The problem :: Return the lines of the data below in which the string "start" occurs.

Supplied information ::
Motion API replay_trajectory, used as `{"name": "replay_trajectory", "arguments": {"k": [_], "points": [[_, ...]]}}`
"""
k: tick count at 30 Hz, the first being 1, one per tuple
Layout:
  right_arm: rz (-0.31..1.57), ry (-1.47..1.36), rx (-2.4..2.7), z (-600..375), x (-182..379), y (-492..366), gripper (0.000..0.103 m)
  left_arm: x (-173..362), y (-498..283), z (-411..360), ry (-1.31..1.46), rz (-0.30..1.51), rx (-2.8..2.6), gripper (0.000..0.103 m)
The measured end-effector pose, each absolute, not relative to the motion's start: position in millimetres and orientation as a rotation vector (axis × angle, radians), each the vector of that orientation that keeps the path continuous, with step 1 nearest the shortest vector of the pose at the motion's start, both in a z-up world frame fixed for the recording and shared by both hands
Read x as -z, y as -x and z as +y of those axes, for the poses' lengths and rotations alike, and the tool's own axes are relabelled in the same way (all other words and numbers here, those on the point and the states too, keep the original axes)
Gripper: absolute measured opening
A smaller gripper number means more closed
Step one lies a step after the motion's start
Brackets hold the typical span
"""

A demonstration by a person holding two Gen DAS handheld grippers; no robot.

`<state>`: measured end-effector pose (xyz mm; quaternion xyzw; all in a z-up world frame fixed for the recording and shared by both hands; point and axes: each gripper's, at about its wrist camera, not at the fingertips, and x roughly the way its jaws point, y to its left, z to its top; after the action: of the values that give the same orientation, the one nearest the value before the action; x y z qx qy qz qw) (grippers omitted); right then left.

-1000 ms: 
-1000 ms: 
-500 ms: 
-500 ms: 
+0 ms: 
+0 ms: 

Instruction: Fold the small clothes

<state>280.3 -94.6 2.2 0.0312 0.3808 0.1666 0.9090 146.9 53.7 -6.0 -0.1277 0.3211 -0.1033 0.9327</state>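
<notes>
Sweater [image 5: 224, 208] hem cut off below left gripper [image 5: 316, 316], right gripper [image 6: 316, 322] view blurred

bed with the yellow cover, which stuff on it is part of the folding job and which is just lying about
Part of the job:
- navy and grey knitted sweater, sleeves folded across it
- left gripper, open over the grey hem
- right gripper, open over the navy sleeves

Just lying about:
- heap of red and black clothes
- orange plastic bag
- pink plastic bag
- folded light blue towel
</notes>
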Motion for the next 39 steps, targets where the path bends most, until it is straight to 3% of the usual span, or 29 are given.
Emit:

Result of this exercise ::
The measured end-effector pose, each absolute, not relative to the motion's start: position in millimetres and orientation as a rotation vector (axis × angle, radians), each the vector of that orientation that keeps the path continuous, with step 1 nearest the shortest vector of the pose at the motion's start, both in a z-up world frame fixed for the recording and shared by both hands
Step one lies a step after the motion's start

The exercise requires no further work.